■ Exercise requirements: Copy, from the data below, each line that has the word "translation".

■ Material to process:
----

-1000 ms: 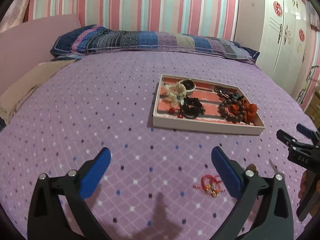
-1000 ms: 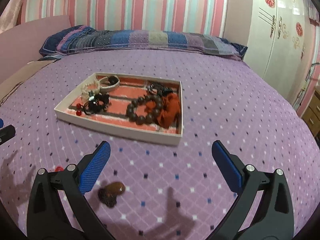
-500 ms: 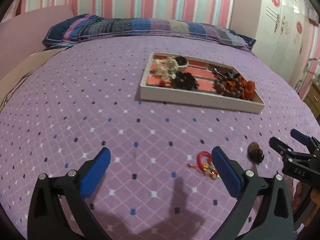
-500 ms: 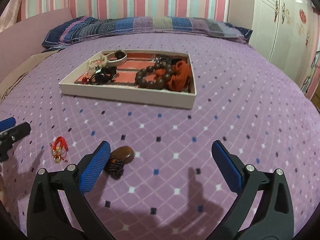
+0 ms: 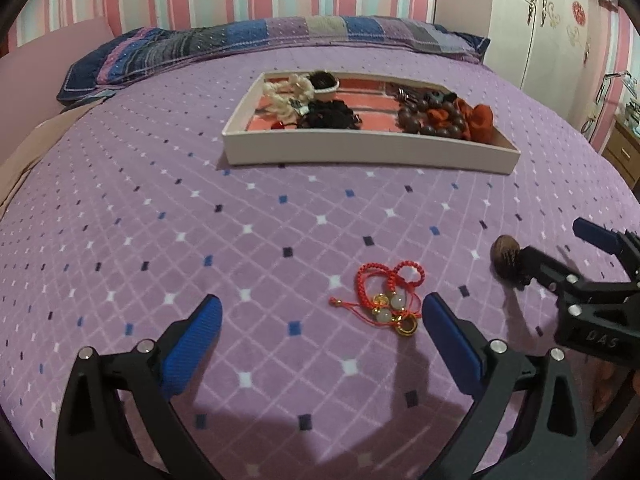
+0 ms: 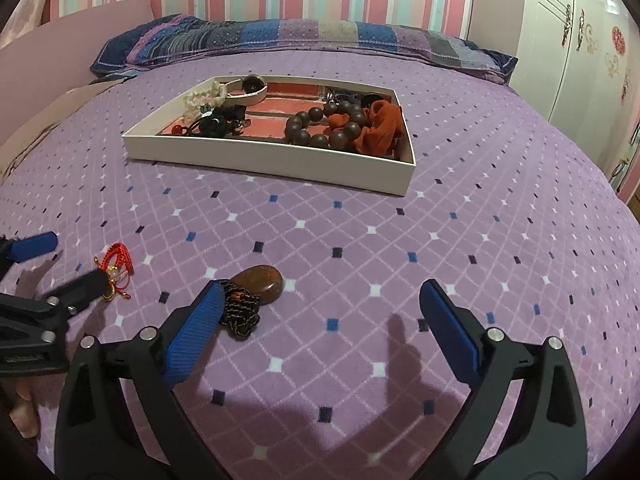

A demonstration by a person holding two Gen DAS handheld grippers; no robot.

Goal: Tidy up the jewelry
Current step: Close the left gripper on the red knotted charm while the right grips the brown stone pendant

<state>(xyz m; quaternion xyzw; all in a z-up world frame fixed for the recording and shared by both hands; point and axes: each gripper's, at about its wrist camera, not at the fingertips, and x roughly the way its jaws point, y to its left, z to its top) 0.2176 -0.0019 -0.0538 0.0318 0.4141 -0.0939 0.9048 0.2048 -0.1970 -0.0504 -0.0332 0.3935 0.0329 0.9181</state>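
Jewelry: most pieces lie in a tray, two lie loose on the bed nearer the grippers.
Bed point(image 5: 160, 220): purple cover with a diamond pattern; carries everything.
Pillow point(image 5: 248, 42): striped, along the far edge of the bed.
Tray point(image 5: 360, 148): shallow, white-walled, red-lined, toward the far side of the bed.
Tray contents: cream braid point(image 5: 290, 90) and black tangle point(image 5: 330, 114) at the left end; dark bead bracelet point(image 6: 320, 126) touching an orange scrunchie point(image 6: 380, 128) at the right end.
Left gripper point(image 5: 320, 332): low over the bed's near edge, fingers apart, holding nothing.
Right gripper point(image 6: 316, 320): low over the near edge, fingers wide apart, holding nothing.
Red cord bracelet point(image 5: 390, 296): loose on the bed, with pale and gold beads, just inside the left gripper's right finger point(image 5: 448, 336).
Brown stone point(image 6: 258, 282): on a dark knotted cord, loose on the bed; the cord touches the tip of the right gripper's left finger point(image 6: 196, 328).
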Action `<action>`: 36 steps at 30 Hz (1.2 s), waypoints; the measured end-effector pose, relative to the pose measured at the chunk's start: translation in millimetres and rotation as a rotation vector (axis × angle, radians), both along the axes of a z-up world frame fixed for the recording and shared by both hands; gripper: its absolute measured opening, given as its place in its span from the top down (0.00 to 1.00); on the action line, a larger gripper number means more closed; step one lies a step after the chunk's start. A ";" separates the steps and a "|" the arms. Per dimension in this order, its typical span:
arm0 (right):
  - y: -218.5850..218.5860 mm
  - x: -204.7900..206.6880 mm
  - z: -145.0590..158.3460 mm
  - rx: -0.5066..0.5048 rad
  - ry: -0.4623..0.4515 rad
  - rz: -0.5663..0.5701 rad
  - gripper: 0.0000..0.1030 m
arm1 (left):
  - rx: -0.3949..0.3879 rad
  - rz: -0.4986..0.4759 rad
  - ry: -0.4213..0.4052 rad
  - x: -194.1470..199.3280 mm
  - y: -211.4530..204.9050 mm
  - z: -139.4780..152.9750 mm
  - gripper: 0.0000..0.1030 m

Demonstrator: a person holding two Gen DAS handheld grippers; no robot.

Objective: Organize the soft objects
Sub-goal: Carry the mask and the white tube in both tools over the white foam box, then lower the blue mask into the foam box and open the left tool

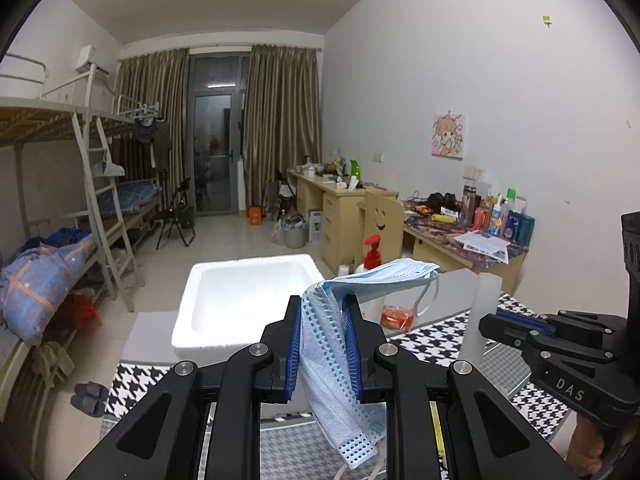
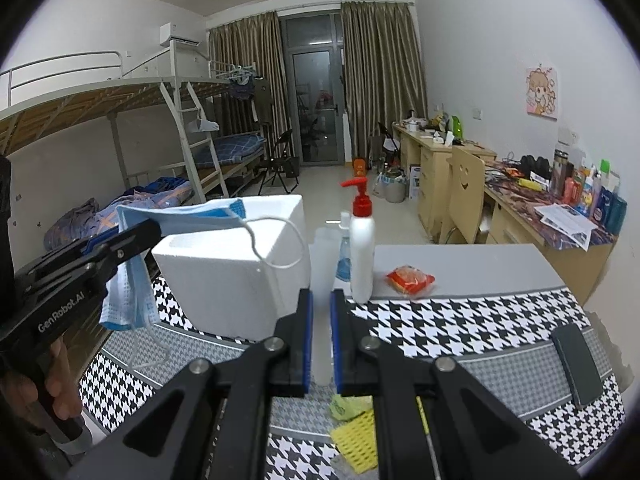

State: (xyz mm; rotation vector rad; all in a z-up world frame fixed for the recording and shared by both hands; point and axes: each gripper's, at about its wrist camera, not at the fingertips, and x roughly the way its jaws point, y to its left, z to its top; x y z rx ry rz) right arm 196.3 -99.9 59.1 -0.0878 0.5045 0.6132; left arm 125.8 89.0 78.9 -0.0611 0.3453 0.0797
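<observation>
Left tool [image 1: 323, 344] clamped on blue face mask [image 1: 332, 360], held just beside white foam box [image 1: 248, 296]. Right tool [image 2: 320, 340] clamped on translucent bottle [image 2: 322, 280], right of the box.

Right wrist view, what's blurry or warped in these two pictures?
Right wrist view: the translucent sheet clamped in the right gripper is out of focus; fisheye bends the bunk bed. Left wrist view: face mask in the left gripper is fairly sharp; dark vignette at the corners.
</observation>
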 end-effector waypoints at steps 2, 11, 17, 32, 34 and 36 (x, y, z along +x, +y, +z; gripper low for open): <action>1.8 -0.1 4.0 0.003 -0.008 0.005 0.89 | 0.003 0.004 -0.010 1.3 1.2 5.0 0.79; 13.1 4.0 18.5 0.003 -0.032 0.020 0.89 | 0.027 0.033 -0.045 11.0 9.9 22.0 0.79; 19.8 9.1 28.2 0.009 -0.036 0.033 0.89 | 0.036 0.058 -0.047 21.8 18.1 28.6 0.79; 43.1 25.0 42.0 0.004 -0.034 0.062 0.89 | 0.022 0.120 -0.043 54.8 44.6 37.4 0.79; 47.5 25.8 43.9 0.002 -0.045 0.063 0.89 | 0.013 0.127 -0.029 62.6 49.4 35.2 0.79; 51.4 27.5 45.5 0.001 -0.051 0.061 0.89 | 0.004 0.142 -0.019 67.8 55.6 33.0 0.79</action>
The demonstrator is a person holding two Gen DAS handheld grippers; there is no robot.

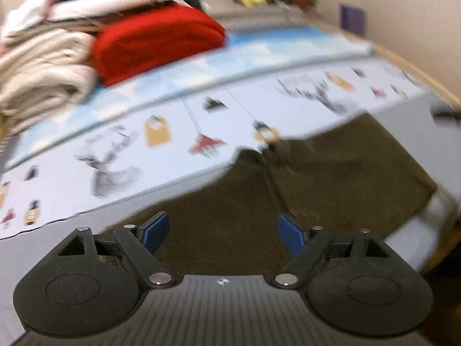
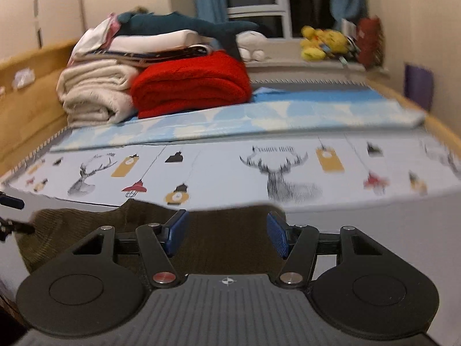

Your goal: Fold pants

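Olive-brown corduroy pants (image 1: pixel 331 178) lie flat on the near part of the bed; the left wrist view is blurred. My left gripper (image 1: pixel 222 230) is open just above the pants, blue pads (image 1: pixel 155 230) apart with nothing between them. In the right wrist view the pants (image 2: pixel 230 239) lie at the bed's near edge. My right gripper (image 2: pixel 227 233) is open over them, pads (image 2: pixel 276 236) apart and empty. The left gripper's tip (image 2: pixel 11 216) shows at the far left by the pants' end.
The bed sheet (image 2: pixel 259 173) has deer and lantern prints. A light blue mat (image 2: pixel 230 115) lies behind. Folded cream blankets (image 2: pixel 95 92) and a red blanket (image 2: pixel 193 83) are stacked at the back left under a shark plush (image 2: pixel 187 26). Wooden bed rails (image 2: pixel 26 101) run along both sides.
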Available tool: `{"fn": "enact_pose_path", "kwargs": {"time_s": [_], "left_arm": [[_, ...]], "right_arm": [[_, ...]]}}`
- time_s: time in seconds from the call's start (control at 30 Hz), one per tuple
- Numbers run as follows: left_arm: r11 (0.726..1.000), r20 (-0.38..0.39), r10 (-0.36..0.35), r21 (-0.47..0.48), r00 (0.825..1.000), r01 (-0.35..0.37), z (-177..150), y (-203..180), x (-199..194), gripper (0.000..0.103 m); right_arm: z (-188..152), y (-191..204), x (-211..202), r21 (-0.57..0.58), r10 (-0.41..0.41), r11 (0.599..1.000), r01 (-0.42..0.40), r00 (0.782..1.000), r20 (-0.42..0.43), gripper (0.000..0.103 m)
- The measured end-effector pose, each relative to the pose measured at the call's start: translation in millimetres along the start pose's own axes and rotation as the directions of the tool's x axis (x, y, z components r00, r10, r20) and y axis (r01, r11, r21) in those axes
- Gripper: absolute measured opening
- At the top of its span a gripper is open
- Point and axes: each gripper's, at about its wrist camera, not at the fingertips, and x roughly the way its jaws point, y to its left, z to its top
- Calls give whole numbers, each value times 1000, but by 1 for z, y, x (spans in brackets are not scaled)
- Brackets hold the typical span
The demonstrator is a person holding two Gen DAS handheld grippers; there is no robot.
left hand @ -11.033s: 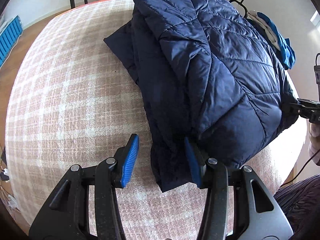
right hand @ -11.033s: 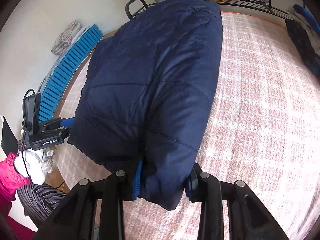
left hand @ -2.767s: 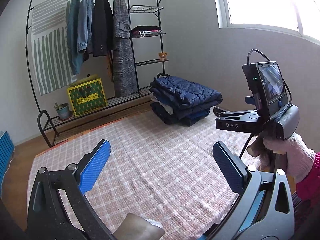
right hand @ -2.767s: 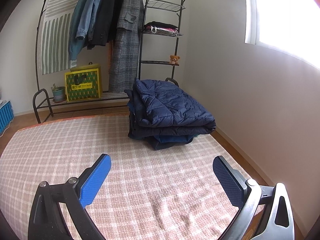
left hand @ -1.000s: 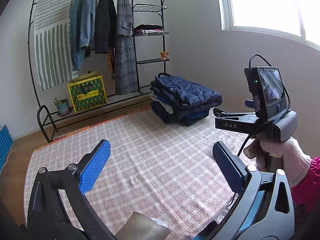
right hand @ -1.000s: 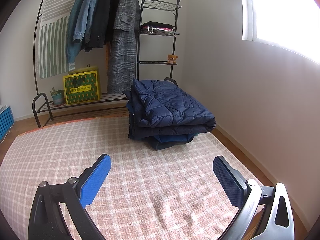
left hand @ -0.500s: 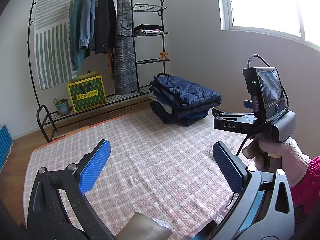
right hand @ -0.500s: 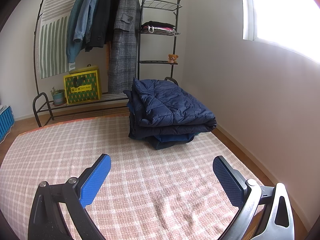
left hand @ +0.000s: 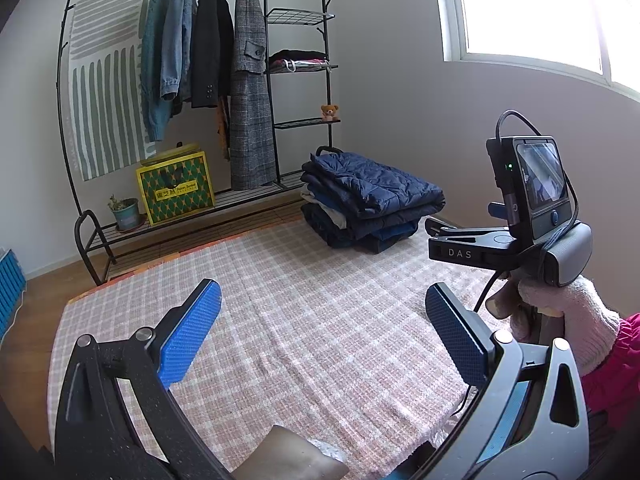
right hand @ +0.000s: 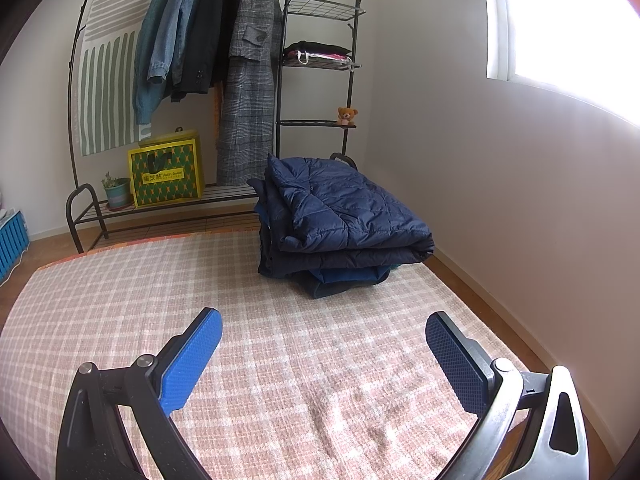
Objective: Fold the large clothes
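A folded navy quilted jacket (left hand: 376, 190) (right hand: 340, 208) tops a pile of folded dark clothes at the far right corner of the pink checked blanket (left hand: 304, 312) (right hand: 280, 344). My left gripper (left hand: 320, 332) is open, raised over the near part of the blanket, with nothing between its blue pads. My right gripper (right hand: 320, 344) is also open and holds nothing, well short of the pile. In the left wrist view the right gripper's body and screen (left hand: 532, 208) show at the right, held by a hand in a pink glove (left hand: 568, 312).
A black clothes rack (right hand: 248, 64) with hanging coats stands behind the blanket, with a yellow-green bag (right hand: 166, 176), a potted plant (right hand: 116, 190) and a small teddy bear (right hand: 346, 115) on its shelves. A white wall and a window are at the right. A blue crate (right hand: 12, 240) sits far left.
Eleven seconds ago both grippers worked on the navy jacket spread on the blanket; now it lies folded on the pile and both are open. Over the last second, almost nothing moved.
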Motion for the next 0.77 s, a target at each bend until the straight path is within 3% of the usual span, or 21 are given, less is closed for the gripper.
{"fn": "enact_pose_path", "kwargs": {"time_s": [0.77], "left_arm": [[999,3,41,-25,999,-41,1,-5,13,103]], "right_arm": [[-3,3,4,-15,10,1000,-10,1000,-7,103]]}}
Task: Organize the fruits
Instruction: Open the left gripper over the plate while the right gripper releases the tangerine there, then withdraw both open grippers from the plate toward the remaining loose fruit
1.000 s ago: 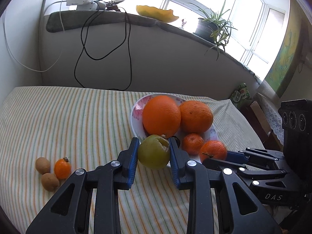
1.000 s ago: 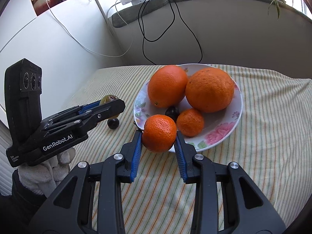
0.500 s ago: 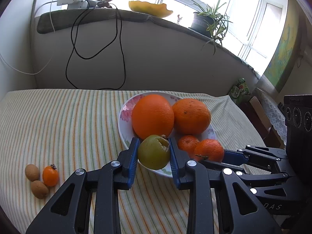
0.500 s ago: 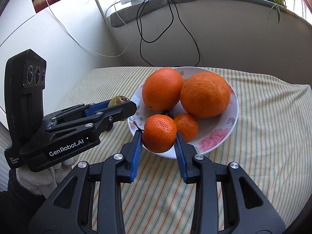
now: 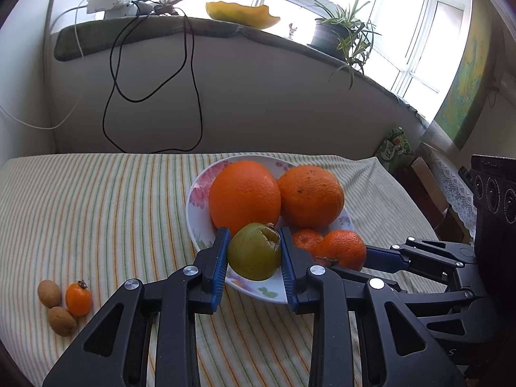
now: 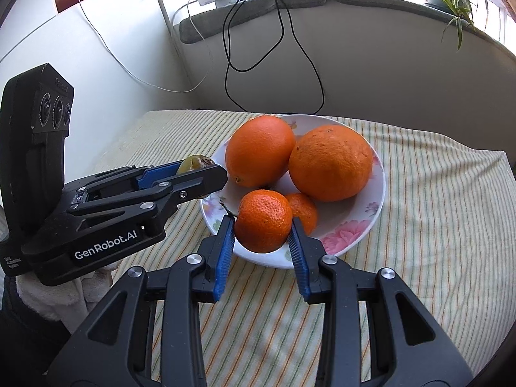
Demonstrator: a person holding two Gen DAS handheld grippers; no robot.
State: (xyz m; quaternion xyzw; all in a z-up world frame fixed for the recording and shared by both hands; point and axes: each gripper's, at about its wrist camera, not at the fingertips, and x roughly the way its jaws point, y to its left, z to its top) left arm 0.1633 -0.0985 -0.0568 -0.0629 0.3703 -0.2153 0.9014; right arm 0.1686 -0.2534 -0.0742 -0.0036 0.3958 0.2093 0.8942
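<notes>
Fruit in both grips, seconds from landing: left gripper (image 5: 253,230) with jaws pinching a yellow-green fruit (image 5: 254,253), right gripper (image 6: 262,221) with jaws clamped on a tangerine (image 6: 262,225), blue pads pressed to the skin on either side in each wrist view. Noticeable shift over the past second: green fruit, earlier short of the dish and above the striped cloth (image 5: 113,209), now carried forward over the near rim of the flowered plate (image 5: 198,190), just in front of the two large oranges (image 5: 245,193) already resting there. Tangerine likewise nudged further in over the rim, beside a smaller tangerine (image 6: 304,213) lying on the plate. No loosening of either grip in that time; both pieces apparently raised a little clear of the plate, though contact underneath too hidden to call. Meaning for the job, as a judgement: transport all but finished, release the step in hand, with room tight between the oranges and the rim and a roll-off toward the cloth the obvious risk. Left out on the counter, well apart to the left: one cherry tomato (image 5: 78,298) and two small brown fruits (image 5: 49,293), touching or nearly so, seemingly next for collection.
</notes>
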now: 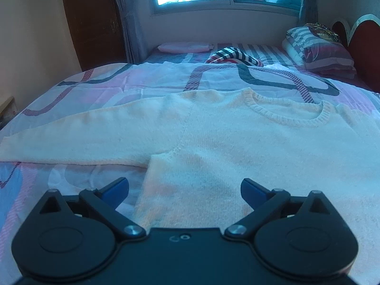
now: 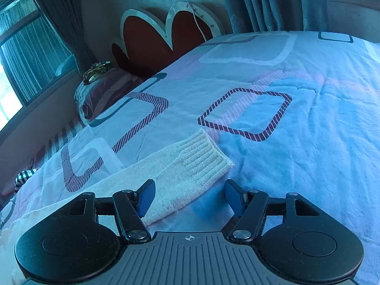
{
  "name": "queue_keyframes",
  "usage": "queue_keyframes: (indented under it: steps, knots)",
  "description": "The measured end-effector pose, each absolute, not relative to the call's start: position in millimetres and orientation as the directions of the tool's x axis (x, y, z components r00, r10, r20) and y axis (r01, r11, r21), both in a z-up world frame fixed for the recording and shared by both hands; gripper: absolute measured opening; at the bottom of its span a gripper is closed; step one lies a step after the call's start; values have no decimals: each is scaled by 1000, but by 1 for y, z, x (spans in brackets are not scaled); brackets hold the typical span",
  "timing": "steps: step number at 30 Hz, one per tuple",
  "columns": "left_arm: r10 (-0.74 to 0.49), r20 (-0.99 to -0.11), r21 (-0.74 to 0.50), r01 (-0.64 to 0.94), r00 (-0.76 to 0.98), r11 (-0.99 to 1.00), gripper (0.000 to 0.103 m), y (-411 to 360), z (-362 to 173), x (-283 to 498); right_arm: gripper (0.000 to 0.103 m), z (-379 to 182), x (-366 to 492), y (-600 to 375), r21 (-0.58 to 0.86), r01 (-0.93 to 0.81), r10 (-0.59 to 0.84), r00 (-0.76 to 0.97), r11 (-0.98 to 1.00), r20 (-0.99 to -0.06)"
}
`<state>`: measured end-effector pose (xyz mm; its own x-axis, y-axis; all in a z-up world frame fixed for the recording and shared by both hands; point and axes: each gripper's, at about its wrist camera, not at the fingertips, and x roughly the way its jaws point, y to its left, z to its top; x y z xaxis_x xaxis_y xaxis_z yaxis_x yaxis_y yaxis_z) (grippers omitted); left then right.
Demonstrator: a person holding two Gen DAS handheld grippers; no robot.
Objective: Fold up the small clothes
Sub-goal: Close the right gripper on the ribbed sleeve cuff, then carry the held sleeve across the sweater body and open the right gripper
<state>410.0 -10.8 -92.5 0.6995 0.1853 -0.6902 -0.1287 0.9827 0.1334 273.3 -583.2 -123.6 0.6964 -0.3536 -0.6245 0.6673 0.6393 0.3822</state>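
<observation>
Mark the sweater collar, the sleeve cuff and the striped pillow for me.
collar (image 1: pixel 288 116): left wrist view, on the ribbed front edge of the neckline.
cuff (image 2: pixel 204 158): right wrist view, on the middle of the ribbed band.
pillow (image 1: pixel 323 52): left wrist view, on its top face.

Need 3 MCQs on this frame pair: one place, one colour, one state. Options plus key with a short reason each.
1. Where does the sweater lie?
A. spread flat on the bedspread
B. hanging on the headboard
C. stacked on the pillows

2. What colour are the pads of the right tool?
A. red
B. blue
C. white

3. What state is the left tool in?
A. shut on a sleeve
B. shut on nothing
C. open, holding nothing

Key:
1 A: body and sleeves lie spread out on the patterned cover.
2 B: both pads show blue against the black linkage.
3 C: its fingers stand wide apart, with the sweater's lower edge lying between them, ungripped.
</observation>
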Motion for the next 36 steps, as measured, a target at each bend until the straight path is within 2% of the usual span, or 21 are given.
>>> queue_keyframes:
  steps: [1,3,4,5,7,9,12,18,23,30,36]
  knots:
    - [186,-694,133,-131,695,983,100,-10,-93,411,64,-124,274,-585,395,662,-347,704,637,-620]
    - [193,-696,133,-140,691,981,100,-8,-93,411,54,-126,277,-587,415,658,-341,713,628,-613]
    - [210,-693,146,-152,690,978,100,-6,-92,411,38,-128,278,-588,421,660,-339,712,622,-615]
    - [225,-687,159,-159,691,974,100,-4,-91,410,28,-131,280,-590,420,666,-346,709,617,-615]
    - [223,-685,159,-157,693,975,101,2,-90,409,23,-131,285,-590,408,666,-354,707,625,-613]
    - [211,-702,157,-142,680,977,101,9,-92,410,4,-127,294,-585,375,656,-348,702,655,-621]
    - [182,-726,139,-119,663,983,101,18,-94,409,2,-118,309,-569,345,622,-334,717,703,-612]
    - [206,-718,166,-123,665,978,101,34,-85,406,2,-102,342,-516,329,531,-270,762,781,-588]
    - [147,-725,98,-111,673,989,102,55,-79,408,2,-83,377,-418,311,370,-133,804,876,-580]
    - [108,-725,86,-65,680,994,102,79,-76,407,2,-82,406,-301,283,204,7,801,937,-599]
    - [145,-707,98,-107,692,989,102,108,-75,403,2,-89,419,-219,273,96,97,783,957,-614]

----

■ Response to the exercise:
Action `<action>`: 36 steps at 30 Hz (1.2 s), waypoints; the measured end-effector pose, relative to the pose measured at the chunk's start: translation in millimetres and rotation as a rotation vector (axis × angle, radians), both along the axes of a z-up world frame fixed for the recording and shared by both hands; gripper: its absolute measured opening, given as its place in its span from the top down (0.00 to 1.00); on the action line, a larger gripper number means more closed; step one lies a step after the chunk's start. A ";" separates the steps and a "|" the arms. Per dimension in this order, its typical span:
- The measured end-effector pose, each relative to the pose measured at the call's start: translation in millimetres along the start pose's own axes and rotation as the directions of the tool's x axis (x, y, z components r00, r10, r20) and y axis (r01, r11, r21) in those axes

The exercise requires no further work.